PHOTO LUDOVIC MARIN/AFP

“Le retour de 350 pièces archéologiques qui montre la spoliation de la Colombie”, titre El País América. “Avec le vol du président depuis Paris, ce dimanche [13 novembre], sont revenues 76 pièces précolombiennes qui ont été récupérées, explique la déclinaison latino-américaine du journal espagnol. 274 objets avaient déjà été rapportés des États-Unis. L’avion présidentiel servira à en rapatrier 300 autres qui se trouvent dans des ambassades.”

Il s’agit d’objets archéologiques “qui sont sortis du pays illégalement il y a des décennies et qui, bien qu’ayant été récupérés par l’État, sont restés entreposés dans des ambassades du monde entier”.

“Nous avons constaté que l’Institut colombien d’anthropologie et d’histoire n’avait pas les moyens de payer les assurances et de les faire revenir par des vols commerciaux, explique au journal la vice-ministre des Affaires multilatérales, Laura Gil. D’un autre côté, le précédent président [Iván Duque, droite] n’avait pas voulu prêter l’avion présidentiel pour le faire.”

“Nous avons pris la décision d’utiliser l’avion à chaque voyage du président et nous en avons déjà rapporté la moitié (des objets), il ne fallait que la volonté politique.”

Un trafic historique et abondant

Parmi les pièces rapportées de Paris par le président de gauche Gustavo Petro, figurent un masque d’or, des statues ou encore des pots anthropomorphiques de différentes cultures. “Le trafic illégal du patrimoine archéologique de la Colombie est historique”, rappelle El País América.
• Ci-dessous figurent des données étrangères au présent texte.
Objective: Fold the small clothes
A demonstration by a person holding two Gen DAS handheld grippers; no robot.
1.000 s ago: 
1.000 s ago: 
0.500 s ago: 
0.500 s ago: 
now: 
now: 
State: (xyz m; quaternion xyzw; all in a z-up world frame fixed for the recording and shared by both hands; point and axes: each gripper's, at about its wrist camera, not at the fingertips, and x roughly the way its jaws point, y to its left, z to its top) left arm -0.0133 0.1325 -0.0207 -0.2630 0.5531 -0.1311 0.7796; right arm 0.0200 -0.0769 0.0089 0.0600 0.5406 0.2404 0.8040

Et pas forcément ancien : “Entre 2001 et 2010, 7 812 objets précolombiens ont disparu du pays. Certains biens culturels ont été volés par des trafiquants et des touristes. D’autres se trouvent dans les musées du monde entier, où ils sont parvenus à l’époque où leur sortie du pays n’était pas considérée comme illégale.”

Les objets rapportés de Paris, où avait lieu le Forum de Paris sur la paix, se trouvaient à La Haye, à Berne et à Paris, la France ayant été “l’une des destinations” des objets dérobés. Lors de son dernier déplacement à New York, pour l’Assemblée générale des Nations unies fin septembre, le président avait rapporté avec lui près de 300 pièces.